The BFF does not resolve conflicts (sync-service does). It surfaces resolved conflicts to operators by:

  • Including conflictsResolved: true in the dashboard syncStatus widget when device_sync_status.cursor_version has advanced more than expected.
  • Pushing dashboard-refresh-hints SSE events when reservation, folio, or housekeeping status events arrive.
  • Logging operator-visible conflict toasts via melmastoon.bff.backoffice.operator.activity.v1 with category=conflict_observed.

9. Mobile / web backoffice (out of scope here)

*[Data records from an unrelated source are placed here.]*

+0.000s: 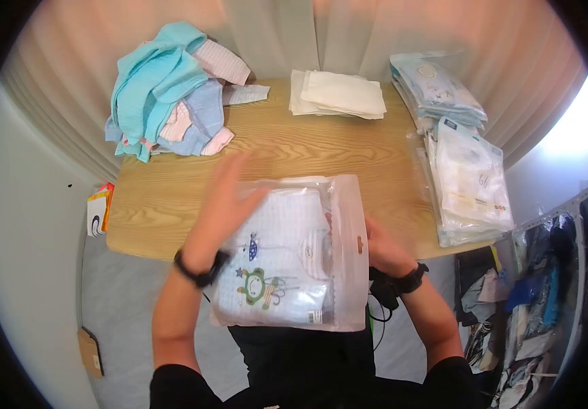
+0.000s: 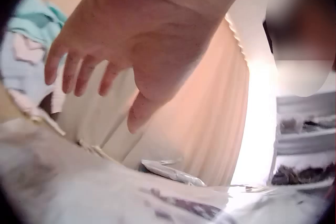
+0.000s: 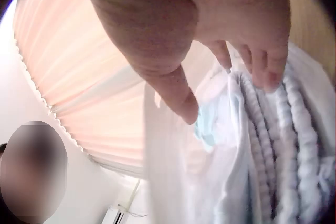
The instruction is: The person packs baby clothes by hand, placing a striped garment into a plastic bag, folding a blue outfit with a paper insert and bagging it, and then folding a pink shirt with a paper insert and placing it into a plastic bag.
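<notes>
A clear plastic bag (image 1: 348, 293) with a frosted edge strip and a hang hole lies in front of the body, overlapping the table's front edge. Inside is a folded white baby garment (image 1: 284, 225) printed with a green cartoon figure and a blue umbrella. My right hand (image 1: 386, 249) grips the bag at its right side. In the right wrist view, its thumb and fingers (image 3: 273, 79) lie about the bag's edge beside thick garment folds (image 3: 294, 140). Above the bag's upper left corner, my left hand (image 1: 222, 198) is spread, its fingers straight and holding nothing.
Loose turquoise, blue and pink clothes (image 1: 158, 88) are heaped at the table's back left. Flat cream cloths (image 1: 342, 92) lie at the back middle. Packaged garments (image 1: 474, 180) are stacked along the right side. Curtains (image 1: 270, 34) hang behind the wooden table (image 1: 151, 198).
</notes>
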### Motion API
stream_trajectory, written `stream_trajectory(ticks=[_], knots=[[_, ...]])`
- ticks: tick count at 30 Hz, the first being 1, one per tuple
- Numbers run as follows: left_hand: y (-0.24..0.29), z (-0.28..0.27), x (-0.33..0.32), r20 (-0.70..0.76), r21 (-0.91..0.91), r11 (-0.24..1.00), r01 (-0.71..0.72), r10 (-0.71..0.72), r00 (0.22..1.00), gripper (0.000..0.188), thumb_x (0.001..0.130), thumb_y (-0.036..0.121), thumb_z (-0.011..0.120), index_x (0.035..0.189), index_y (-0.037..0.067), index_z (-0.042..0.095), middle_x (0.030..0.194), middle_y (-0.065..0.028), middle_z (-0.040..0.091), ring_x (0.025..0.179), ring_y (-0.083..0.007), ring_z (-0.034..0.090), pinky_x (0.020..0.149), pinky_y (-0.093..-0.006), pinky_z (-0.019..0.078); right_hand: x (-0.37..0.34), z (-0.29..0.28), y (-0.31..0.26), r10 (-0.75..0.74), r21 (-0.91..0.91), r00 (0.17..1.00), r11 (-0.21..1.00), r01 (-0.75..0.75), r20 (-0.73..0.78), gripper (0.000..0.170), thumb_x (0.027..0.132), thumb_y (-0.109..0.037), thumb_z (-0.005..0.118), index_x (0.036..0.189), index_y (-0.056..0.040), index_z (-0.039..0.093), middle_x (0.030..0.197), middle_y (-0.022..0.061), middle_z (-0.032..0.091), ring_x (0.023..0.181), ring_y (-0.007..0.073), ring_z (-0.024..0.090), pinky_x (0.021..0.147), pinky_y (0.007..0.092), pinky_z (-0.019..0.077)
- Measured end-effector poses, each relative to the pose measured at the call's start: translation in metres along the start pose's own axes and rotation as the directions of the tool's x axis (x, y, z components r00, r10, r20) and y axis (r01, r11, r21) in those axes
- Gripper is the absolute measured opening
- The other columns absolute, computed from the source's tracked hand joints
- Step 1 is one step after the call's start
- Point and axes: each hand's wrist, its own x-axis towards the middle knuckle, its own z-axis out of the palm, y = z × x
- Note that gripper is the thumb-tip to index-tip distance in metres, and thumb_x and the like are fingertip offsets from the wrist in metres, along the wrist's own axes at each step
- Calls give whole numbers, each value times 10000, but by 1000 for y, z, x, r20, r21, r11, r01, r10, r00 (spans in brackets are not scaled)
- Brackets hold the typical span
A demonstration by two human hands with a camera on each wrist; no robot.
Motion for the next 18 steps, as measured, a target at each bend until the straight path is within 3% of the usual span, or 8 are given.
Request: stream_trajectory(ticks=[2, 3, 4, 7, 10, 13, 14, 18], knots=[[-25, -12, -57, 10, -4, 914, 406, -406, 914, 552, 892, 194, 722, 1329, -33, 474, 1226, -179, 614, 1188, -276, 559, 970, -371, 460, 2, 2, 3, -41, -155, 998, 987, 34, -40, 607, 857, -143, 756, 1377, -14, 472, 1211, 44, 601, 1104, 132, 561, 959, 315, 471], [-26, -16, -77, 168, -213, 763, 610, -587, 792, 555, 894, 189, 722, 1328, -51, 471, 1202, -171, 625, 1128, -244, 588, 939, -352, 478, 0, 5, 3, -52, -231, 997, 972, 37, -58, 619, 847, -162, 771, 1370, -7, 477, 1206, 48, 603, 1101, 140, 563, 958, 318, 470], [-26, -20, -92, 356, -364, 517, 775, -692, 628, 559, 896, 184, 722, 1326, -68, 468, 1177, -162, 636, 1067, -212, 617, 908, -334, 496, -2, 10, 2, -97, -318, 994, 945, 77, -47, 643, 840, -172, 780, 1378, -5, 469, 1214, 59, 600, 1113, 153, 561, 968, 325, 464], [0, -18, -109, 354, -496, 413, 764, -707, 612, 515, 939, 138, 668, 1368, -50, 453, 1226, -151, 618, 1093, -168, 592, 955, -291, 459, -6, 21, 6, -228, -567, 973, 806, 171, -30, 712, 823, -204, 800, 1404, 2, 444, 1253, 91, 586, 1160, 191, 550, 1005, 351, 438], [11, -3, -125, 285, -545, 396, 740, -742, 607, 542, 931, 99, 670, 1391, -58, 430, 1230, -138, 620, 1100, -186, 600, 924, -302, 479, -8, 31, 19, -338, -714, 939, 674, 191, -68, 751, 820, -218, 794, 1436, -12, 418, 1321, 132, 560, 1223, 231, 530, 1051, 377, 399], [23, 16, -138, 147, -705, 422, 570, -699, 700, 532, 940, 65, 642, 1411, -51, 421, 1308, -147, 573, 1188, -186, 548, 1007, -312, 425, -13, 40, 22, -417, -771, 903, 607, 191, -104, 742, 817, -198, 776, 1443, -27, 416, 1332, 142, 555, 1228, 246, 529, 1056, 379, 395], [29, 17, -142, 171, -750, 336, 570, -734, 657, 536, 942, 46, 628, 1423, -49, 413, 1363, -152, 531, 1253, -188, 498, 1062, -323, 375, -18, 40, 21, -416, -786, 904, 590, 187, -96, 739, 817, -192, 770, 1445, -32, 416, 1336, 145, 553, 1230, 251, 529, 1057, 379, 394], [35, 18, -159, 207, -751, 341, 565, -691, 692, 513, 936, 36, 628, 1407, -51, 443, 1346, -121, 529, 1241, -197, 504, 1050, -322, 384, -36, 41, 14, -340, -830, 940, 525, 188, -1, 731, 813, -166, 746, 1454, -52, 414, 1350, 157, 546, 1237, 272, 527, 1064, 381, 389]])
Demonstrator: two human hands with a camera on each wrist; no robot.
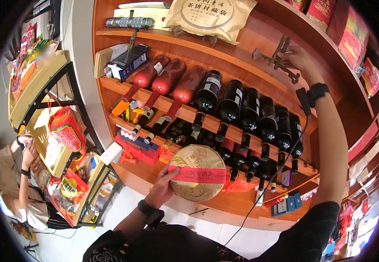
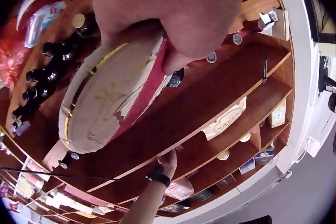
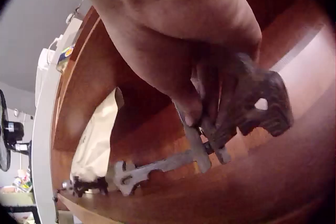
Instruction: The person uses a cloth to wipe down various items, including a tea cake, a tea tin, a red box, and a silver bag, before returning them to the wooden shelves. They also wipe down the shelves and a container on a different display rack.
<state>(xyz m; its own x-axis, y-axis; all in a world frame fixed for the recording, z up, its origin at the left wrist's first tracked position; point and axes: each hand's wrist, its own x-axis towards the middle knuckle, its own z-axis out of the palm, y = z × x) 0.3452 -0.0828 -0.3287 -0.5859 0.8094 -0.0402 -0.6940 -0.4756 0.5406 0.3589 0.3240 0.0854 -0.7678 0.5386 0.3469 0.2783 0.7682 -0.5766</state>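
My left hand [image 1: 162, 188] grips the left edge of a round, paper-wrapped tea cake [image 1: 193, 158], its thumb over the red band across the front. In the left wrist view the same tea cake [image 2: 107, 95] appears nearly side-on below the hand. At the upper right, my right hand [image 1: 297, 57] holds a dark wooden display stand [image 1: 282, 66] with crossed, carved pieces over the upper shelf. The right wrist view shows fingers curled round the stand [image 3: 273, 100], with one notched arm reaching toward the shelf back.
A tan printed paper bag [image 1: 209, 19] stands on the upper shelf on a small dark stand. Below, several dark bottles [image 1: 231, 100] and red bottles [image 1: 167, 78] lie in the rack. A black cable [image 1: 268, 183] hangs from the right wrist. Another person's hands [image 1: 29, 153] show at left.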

The Electron desktop is the only consumer of this BFF. Mobile/web backoffice surfaces are explicitly out of scope; if introduced in Phase 2, they will likely use a separate BFF (bff-backoffice-mobile-service) or a constrained subset of this BFF.

10. Security envelope

See SECURITY_MODEL for full detail. Key bullets relevant to sync:

  • DPoP on every request → token theft alone insufficient.
  • Sync session token signed; expiry 30 min.
  • MFA step-up required for lock revocation, large folio adjustments, refunds.
  • Activity, AI decisions, lock-actions all audit-logged with full envelope (operator + device + session + tenant + property + traceId).
  • Cross-tenant attempts blocked at JWT subject + RLS.

11. Failure semantics

ScenarioBehaviour
BFF down, sync-service upDesktop online-mode reads/writes fail with banner; sync still works (it's direct to sync-service); renderer disables most surfaces; reconnect on BFF recovery
sync-service down, BFF upHandshake returns 503; desktop continues offline mode; cursor cache stale until recovery
Both downPure offline mode; SQLite serves all reads; outbox grows; user notified with persistent banner
iam-service downRefresh fails; sessions hold until access token expires (15 min); after expiry, online mode unavailable; offline mode unaffected
Memorystore session tier downOnline mutations fail; reads degrade to upstream-direct (skipping cache); SSE bus unavailable; fallback to polling
Postgres downMutating endpoints 503 (idempotency unwritable); reads still work from cache; outbox writes pause

12. Tests

  • Contract: Pact verification of /sync/handshake with sync-service.
  • Integration: handshake → cursor cache write → /sync/cursor GET returns the same cursor.
  • Chaos: sync-service circuit open during handshake → 503 surfaces; client falls back gracefully.
  • E2E: full reconnect simulation — desktop offline → online → handshake → drain push → pull deltas → cursor advance → BFF cache mirror confirmed.